When I was nearing the end of my last semester, I remembering wanting to kill myself at the thought that I had another whole semester to go. What a dramatic teen. It felt very intense at the time, though, so I wrote out a plan of attack. A kind of guide for how to get through another six months. I decided I would go into what I like to call ‘Hermit Mode’. Hermit Mode involves strict schedules, correct amounts of sleep, reasonable exercise and a reasonable diet, with allocated time for each area of my life. Making the time to do the things that make me happy, and doing them everyday. The cost? Ridding myself of all possible uncontrollable variables – i.e. people. It’s not as crazy as it sounds. When I get enough sleep at night I wake up on time and don’t nap in class so don’t have to do so much homework. When I’m not hungover I get several extra hours of the day in which I can get the missing album artwork for my iTunes library. YOU CAN’T TELL ME YOU HAVEN’T DREAMT ABOUT THE DAY WHEN ALL OF YOUR MUSIC HAD ITS PROPER ALBUM ARTWORK!!! Hermit Mode is amazing! I cook amazing food, because my schedule allows it! I read every night before I sleep, and I feel so energized because I’m so fit. I see some new friends during class, sometimes on the weekend, but mostly I keep up infinitely better contact with preexisting friends via the internet. I write people letters. YOU CAN’T TELL ME THAT YOU DON’T DREAM OF WRITING LETTERS TO YOUR FRIENDS!!! A lot of the time they don’t arrive, but hey, that’s China. Do I feel lonely? No. Undoubtedly, it helps that I am living in the same room as someone else now, but you know what the real reason is? I have a big ‘ol handful of friends of diamond quality, and I don’t feel inclined to go mining through the rough for any more. Seriously. Rad. Quality. Of. Friends. Thanks. Don’t really need any more. I am content. I feel I am in perfect balance between enjoying my time here and longing for home. The former outweighs the latter only because I know the latter will arrive all too soon. Perfect, I know.

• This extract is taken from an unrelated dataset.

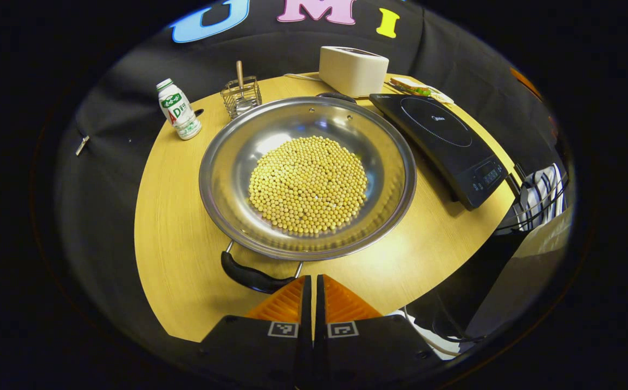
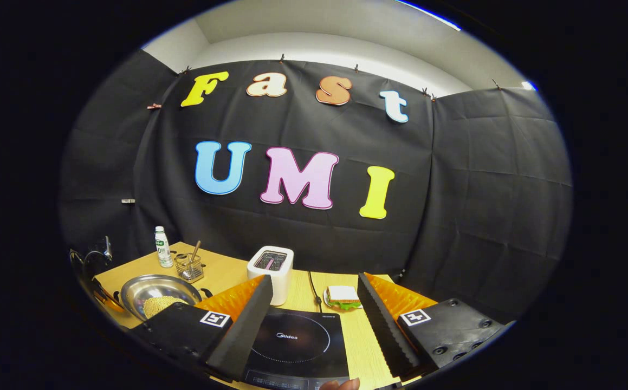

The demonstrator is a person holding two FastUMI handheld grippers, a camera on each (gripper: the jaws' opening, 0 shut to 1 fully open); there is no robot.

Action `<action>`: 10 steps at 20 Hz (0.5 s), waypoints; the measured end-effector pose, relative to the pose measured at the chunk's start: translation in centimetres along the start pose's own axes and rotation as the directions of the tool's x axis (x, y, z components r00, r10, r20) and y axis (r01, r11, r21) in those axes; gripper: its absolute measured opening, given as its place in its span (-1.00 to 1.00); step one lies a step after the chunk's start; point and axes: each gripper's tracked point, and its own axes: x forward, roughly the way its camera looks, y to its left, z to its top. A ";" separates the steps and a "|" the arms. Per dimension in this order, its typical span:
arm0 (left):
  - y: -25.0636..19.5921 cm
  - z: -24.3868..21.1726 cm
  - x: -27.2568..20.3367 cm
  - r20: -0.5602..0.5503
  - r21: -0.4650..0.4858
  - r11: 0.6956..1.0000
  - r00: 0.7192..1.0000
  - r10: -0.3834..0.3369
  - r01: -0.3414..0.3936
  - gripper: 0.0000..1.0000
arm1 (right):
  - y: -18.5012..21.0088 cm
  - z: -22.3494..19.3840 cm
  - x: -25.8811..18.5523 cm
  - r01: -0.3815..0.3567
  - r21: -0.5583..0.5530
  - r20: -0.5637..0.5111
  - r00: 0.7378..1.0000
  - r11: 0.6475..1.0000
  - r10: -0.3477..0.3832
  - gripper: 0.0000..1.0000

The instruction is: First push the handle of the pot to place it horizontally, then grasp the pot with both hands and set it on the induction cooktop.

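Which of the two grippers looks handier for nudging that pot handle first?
Probably the left. The left gripper sits shut right by the pot's near black handle. The right gripper hangs open over the induction cooktop, away from the pot.

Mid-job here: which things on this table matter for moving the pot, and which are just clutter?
Belongs to the job:
pot of beans
pot handle
induction cooktop
left gripper, shut beside the handle
right gripper, open above the cooktop

Just lying about:
toaster
sandwich
bottle
wire holder
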 end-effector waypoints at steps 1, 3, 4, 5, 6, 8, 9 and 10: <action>0.5 0.1 0.1 -0.001 0.001 1.000 1.000 0.005 -0.005 -0.90 | 0.1 0.0 0.1 0.002 0.000 -0.001 1.000 1.000 -0.002 0.95; 2.1 0.2 0.3 -0.003 0.001 1.000 1.000 0.019 -0.019 -0.90 | 0.3 0.0 0.3 0.006 -0.007 -0.002 1.000 1.000 -0.006 0.95; 3.2 0.1 0.3 -0.003 -0.003 1.000 1.000 0.030 -0.030 -0.90 | 0.4 0.0 0.3 0.005 -0.010 -0.003 1.000 1.000 -0.005 0.95; 4.2 0.3 0.4 -0.004 -0.009 0.999 0.999 0.042 -0.042 -0.90 | 0.5 -0.2 0.4 0.006 -0.013 -0.006 1.000 1.000 -0.006 0.95; 5.3 0.4 0.4 -0.004 -0.017 0.998 0.998 0.056 -0.056 -0.90 | 0.6 -0.2 0.5 0.007 -0.015 -0.009 1.000 1.000 -0.007 0.95; 7.5 0.9 0.7 0.000 -0.037 0.996 0.997 0.080 -0.080 -0.90 | 0.8 -0.4 0.7 0.011 -0.016 -0.015 1.000 1.000 -0.011 0.95; 8.5 1.2 0.8 0.002 -0.048 0.995 0.996 0.089 -0.089 -0.90 | 0.9 -0.4 0.8 0.013 -0.020 -0.017 1.000 1.000 -0.013 0.95; 9.4 1.5 1.0 0.006 -0.058 0.993 0.995 0.099 -0.099 -0.90 | 0.9 -0.4 0.8 0.016 -0.025 -0.019 1.000 1.000 -0.016 0.95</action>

I haven’t got any pictures just yet on account of the shabby weather, but as soon as it clears up again, you’ll see my little slice of Jinan. I have two more in-China trips planned before the end of this semester, one to Xinjiang and the other to Yunnan, in that order. I suspect that in between those trips, this blog might morph into something of a different nature, given the change in my living Mode and general disposition. Not quite sure yet. I guess you’ll know when I do. I’ve never sustained Hermit Mode for longer than a few weeks, so it will be interesting to see what happens over several months.

I have so much more I want to say, but it is now my official bedtime, and if I go to bed now I will wake up at official wake-up time, and experience another day of OFFICIAL GENERALLY-AWESOME TIME. Oh yeah. Shazam.